Frame Thief was written by a student here at RIT and he continues to support it after graduation. The other alternative is iStopMotion.

You probably don't need resolution higher than DVD resolution. Picking a camera is like buying a computer, it depends on what day you buy it and how much you want to spend.

Any suggestions on:

Type of copy stand?
I would suggest getting tripods as an alternative. With the copy stand it is sometimes nice to be able to raise and lower the camera, but you can also limit control to the zoom capabilities of your camera if you would prefer to put some limits on options.

Type of miniDV camera?
There are several good ones, it's mostly person preference. I would imagine a consumer camera would be fine. They are less expensive. I can only guess, but probably more cameras would be more important than expensive ones. We have even used security cameras and the little ones that you get for your computer both at the college level and for middle school students.

Type of digital still camera? ditto

Software or additional components?
Frame Thief or iStopMotion (free trial available online). You should also have lights and a way of mounting them. A super drive for burning CDs or DVDs of the work is important.

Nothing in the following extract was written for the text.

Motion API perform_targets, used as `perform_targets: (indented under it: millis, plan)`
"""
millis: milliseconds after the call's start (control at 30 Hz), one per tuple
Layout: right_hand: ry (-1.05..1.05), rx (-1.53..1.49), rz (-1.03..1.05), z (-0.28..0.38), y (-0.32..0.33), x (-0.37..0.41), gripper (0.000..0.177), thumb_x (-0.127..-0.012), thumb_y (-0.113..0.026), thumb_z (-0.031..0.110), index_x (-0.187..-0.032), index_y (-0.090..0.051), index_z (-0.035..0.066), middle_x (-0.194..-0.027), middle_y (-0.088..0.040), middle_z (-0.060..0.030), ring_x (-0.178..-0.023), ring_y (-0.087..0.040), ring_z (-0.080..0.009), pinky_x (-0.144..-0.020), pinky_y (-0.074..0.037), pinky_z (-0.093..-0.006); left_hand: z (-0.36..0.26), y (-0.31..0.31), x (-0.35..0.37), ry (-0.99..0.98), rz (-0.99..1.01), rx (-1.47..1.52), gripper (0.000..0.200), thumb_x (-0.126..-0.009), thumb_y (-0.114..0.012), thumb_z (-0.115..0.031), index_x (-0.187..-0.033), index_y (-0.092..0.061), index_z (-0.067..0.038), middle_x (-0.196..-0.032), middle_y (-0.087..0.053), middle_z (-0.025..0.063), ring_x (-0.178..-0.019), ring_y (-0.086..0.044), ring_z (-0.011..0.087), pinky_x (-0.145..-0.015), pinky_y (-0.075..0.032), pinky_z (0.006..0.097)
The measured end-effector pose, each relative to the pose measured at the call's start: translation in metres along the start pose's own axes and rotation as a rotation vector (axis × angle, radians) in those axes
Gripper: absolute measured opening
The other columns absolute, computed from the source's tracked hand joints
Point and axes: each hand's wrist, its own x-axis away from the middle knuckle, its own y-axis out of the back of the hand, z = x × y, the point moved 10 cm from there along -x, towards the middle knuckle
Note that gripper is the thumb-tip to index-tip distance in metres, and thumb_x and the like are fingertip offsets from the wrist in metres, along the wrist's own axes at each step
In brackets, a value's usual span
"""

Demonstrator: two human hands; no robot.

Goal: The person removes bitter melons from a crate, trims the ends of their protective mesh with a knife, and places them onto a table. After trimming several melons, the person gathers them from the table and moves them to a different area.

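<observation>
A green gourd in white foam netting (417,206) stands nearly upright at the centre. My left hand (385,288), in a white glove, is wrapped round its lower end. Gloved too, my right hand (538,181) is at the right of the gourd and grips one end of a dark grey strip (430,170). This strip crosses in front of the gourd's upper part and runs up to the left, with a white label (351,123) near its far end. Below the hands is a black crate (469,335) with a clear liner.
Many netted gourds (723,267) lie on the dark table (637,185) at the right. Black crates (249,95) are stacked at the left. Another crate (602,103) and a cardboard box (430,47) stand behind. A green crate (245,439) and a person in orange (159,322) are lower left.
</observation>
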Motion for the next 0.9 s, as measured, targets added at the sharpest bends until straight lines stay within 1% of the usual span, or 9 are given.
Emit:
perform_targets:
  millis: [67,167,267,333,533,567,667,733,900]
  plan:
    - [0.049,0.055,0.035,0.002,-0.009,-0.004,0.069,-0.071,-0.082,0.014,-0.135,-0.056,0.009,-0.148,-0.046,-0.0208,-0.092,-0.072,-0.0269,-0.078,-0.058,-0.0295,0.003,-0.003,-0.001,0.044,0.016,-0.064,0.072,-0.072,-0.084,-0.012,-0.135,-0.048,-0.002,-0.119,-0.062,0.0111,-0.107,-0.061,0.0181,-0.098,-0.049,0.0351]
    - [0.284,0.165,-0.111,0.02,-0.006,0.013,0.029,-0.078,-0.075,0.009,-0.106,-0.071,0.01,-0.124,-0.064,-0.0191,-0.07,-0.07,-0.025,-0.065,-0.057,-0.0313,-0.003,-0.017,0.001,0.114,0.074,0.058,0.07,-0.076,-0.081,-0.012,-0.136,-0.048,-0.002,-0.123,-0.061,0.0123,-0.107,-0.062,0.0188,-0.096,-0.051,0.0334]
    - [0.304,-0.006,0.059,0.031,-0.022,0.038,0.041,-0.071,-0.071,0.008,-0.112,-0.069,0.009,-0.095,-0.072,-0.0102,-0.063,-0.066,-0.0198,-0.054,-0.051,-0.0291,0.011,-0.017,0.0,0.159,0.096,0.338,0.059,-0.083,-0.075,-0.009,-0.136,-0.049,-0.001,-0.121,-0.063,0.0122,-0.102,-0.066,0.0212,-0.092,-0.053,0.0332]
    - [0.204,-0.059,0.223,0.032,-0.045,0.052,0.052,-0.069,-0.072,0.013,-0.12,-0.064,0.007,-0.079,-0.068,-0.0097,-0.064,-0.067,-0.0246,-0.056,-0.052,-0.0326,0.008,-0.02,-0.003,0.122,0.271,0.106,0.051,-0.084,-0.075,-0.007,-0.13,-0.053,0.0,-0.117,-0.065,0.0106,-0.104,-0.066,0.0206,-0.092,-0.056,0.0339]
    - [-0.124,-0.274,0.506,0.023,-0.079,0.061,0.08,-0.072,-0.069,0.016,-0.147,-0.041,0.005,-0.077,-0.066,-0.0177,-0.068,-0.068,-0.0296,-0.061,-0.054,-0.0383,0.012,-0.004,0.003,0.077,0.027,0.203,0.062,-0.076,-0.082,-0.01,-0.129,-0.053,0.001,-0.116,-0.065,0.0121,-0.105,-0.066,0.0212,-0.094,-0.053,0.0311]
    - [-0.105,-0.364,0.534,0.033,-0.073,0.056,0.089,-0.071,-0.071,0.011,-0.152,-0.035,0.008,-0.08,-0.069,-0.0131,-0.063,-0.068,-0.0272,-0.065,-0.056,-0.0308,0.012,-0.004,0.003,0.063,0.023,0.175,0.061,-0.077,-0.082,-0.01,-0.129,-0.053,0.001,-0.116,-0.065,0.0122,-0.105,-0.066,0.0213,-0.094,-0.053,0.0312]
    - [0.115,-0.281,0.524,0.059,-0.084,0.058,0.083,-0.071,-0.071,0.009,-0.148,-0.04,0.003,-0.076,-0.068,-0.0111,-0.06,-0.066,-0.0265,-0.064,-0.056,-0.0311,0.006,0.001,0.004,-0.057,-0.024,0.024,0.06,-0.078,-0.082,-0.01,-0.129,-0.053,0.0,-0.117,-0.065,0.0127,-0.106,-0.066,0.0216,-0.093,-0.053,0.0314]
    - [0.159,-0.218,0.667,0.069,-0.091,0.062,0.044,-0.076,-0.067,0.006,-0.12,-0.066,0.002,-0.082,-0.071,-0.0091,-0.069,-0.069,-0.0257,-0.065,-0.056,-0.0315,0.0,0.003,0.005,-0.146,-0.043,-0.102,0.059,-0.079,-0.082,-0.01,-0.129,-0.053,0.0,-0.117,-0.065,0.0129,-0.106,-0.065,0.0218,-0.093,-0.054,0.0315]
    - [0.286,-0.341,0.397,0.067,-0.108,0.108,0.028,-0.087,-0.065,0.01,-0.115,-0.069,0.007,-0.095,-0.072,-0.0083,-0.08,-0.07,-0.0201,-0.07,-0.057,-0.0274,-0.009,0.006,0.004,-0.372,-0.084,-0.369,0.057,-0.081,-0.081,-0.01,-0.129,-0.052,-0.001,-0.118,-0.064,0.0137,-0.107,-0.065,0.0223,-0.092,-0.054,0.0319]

I'm from the midwest originally, where are you located?

- Marla


THanks Maria-

I taught at AiW in DC with an animator from RIT (Sonny Kharbanda). I'm in Myrtle Beach, South Carolina at a technical college's digital arts program, but will be relocating to South Dakota State University in the Fall where I'll be teaching animation courses in the art dept and keeping busy during the winters.

I've used the tripod and copystand setups on my own and in past classes, so that's good to hear your views on that too. I may just adopt those basics for starters. It sounds like I may hold off on recommending the use of a digital still camera unless there's the need for higher final output resolution(HD or film).

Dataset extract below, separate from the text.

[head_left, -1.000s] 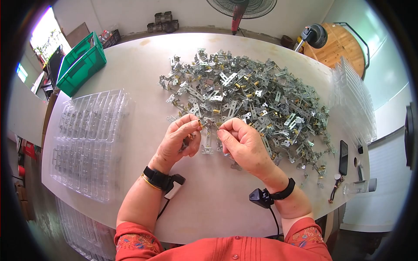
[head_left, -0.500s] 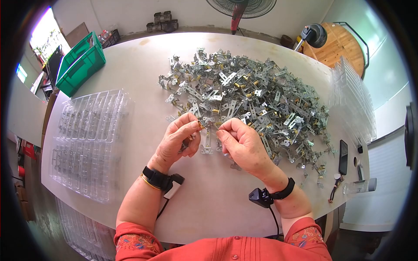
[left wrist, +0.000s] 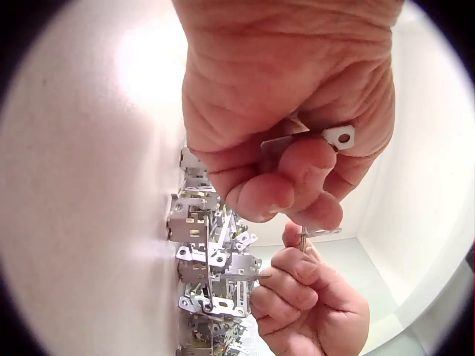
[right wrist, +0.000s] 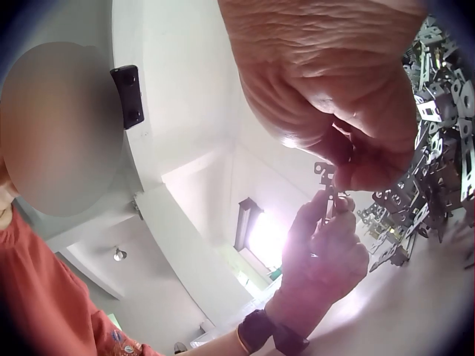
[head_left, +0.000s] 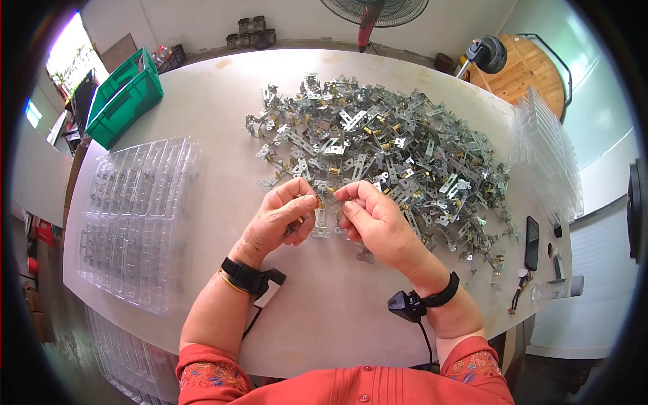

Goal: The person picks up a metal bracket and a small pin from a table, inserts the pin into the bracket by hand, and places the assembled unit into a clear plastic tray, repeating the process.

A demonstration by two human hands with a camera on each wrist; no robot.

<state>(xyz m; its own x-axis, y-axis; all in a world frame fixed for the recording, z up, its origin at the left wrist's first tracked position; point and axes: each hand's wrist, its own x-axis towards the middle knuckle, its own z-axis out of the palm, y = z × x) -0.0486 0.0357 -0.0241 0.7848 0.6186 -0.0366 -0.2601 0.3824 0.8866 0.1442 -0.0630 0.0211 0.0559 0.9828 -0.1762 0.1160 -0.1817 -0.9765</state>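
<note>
far left: green crate [head_left: 125,98] at the table [head_left: 202,94] corner, with clear blister trays [head_left: 135,216] nearer the person.
left hand [head_left: 277,219]: fingers curled, thumb and forefinger pinching one end of a small metal bracket [head_left: 324,200]; a spare bracket [left wrist: 338,137] is tucked against the palm.
small metal bracket: held up off the table between both hands, just in front of the heap.
right hand [head_left: 374,219]: thumb and forefinger pinch the bracket's other end, the other fingers folded in.
handling: probably light, stiff and thin, smooth-plated with sharp stamped edges; likely to slip, so best pinched on its flat faces near an end.
right: loose heap of brackets [head_left: 391,148], then stacked trays [head_left: 550,162] and a phone [head_left: 532,243].
</note>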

Do you know if Framethief will be updated any more? I think it's got some ofthe most accessible and useful features for a digital animation tool.

Ciao - Cable

Cable -

Sunny was one of my grad students.

I don't know if Frame Thief (written by an RIT alum) will be updated anymore, but why don't you use one of the email addresses on the web site to ask.

Best of luck with your change of locations and new courses.